Free testosterone, estradiol, and asthma endotypes in Puerto Rican youth Yueh-Ying Han* Yueh-Ying Han Franziska J. Rosser Glorisa Canino Juan C. Celedón

Background: Sex hormones may explain age- and sex-related differences in asthma. We examined whether free testosterone or estradiol level was associated with asthma endotypes in Puerto Rican youth, a group with high asthma burden.

Methods: We analyzed data from 320 Puerto Ricans aged 10-20 years with (cases) and without (controls) asthma in the Epigenetic Variation and Childhood Asthma in Puerto Ricans study (EVA-PR) and 334 Puerto Ricans aged 6-14 years in the Puerto Rican Genetics of Asthma and Lifestyle study (PR-GOAL). Using nasal epithelial transcriptomic profiles, EVA-PR participants with asthma were classified as having T2-high, T17-high, or T2-low/T17-low endotypes, and a machine learning approach based on blood eosinophils, total IgE, and atopy was used to predict T2-high asthma in PR-GOAL cases. Serum total testosterone, estradiol, sex hormone binding globulin (SHBG), and progesterone were measured, and free testosterone levels were calculated using testosterone and SHBG. Multinomial regression was used for the multivariable analysis of free testosterone, estradiol and asthma endotypes (with controls as the reference group), separately by sex.

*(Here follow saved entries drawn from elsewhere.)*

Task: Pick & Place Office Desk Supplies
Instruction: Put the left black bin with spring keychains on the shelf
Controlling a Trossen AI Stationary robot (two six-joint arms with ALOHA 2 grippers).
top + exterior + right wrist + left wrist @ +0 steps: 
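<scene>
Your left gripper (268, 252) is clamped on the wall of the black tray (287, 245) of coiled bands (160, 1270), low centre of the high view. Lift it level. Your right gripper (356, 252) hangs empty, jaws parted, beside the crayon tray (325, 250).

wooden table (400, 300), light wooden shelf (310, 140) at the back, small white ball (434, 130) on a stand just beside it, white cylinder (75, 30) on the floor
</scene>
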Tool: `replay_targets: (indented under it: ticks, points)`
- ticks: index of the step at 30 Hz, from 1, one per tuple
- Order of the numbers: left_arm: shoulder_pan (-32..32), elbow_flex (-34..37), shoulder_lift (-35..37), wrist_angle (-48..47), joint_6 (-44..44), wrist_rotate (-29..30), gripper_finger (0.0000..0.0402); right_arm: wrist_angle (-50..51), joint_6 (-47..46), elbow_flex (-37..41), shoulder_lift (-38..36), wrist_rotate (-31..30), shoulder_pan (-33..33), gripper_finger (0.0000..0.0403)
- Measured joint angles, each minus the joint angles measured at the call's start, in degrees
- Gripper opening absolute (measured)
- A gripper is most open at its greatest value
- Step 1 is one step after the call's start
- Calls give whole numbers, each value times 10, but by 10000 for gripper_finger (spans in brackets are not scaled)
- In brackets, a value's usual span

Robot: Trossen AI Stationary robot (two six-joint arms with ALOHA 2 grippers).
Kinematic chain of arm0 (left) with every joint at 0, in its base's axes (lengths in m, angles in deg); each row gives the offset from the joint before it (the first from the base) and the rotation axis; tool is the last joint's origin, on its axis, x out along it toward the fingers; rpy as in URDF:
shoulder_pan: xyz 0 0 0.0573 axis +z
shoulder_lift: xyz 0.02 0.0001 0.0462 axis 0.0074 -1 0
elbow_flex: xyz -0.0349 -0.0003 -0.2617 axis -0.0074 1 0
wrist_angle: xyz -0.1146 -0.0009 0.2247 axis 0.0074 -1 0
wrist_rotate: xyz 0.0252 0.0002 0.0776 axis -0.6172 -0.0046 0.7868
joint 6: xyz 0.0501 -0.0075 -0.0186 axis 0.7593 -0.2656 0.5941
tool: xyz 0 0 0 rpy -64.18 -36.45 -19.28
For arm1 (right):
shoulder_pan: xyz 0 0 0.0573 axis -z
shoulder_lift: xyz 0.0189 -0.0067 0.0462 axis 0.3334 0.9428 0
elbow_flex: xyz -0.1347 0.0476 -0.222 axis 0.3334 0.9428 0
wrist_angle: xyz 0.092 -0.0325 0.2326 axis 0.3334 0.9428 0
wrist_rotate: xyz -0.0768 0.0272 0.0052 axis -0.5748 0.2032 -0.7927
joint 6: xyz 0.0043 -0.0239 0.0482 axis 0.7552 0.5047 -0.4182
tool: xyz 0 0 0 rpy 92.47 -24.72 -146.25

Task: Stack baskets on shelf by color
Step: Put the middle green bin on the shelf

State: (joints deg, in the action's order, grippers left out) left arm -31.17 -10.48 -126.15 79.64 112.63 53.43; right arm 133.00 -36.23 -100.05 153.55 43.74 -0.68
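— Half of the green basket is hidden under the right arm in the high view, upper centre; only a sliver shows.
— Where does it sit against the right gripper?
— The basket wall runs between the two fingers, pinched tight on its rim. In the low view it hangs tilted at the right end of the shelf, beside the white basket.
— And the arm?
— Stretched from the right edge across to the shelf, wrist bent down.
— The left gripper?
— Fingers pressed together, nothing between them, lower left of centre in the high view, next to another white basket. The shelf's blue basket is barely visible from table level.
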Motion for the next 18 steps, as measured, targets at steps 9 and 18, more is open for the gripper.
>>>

Results: In the multivariable analysis in EVA-PR, 1-unit increment in free testosterone was associated with 1.08 times increased odds (95% confidence interval [CI]=1.03 to 1.15) of T17-high asthma in females. In males, 1-unit increment in estradiol was associated with 1.03 increased odds (95% CI=1.01 to 1.06) of T2-high asthma. Similarly, in PR-GOAL 1-unit increment in free testosterone was associated with 1.05 times increased odds of T2-low asthma in females. In males, 1-unit increment in estradiol was associated with 1.08 times increased odds of T2-high asthma.

Conclusions: In Puerto Rican youth, free testosterone was positively associated with T17-high asthma in females, and estradiol was positively associated with T2-high asthma in males. Sex hormones may influence asthma via T2 and non-T2 immune pathways.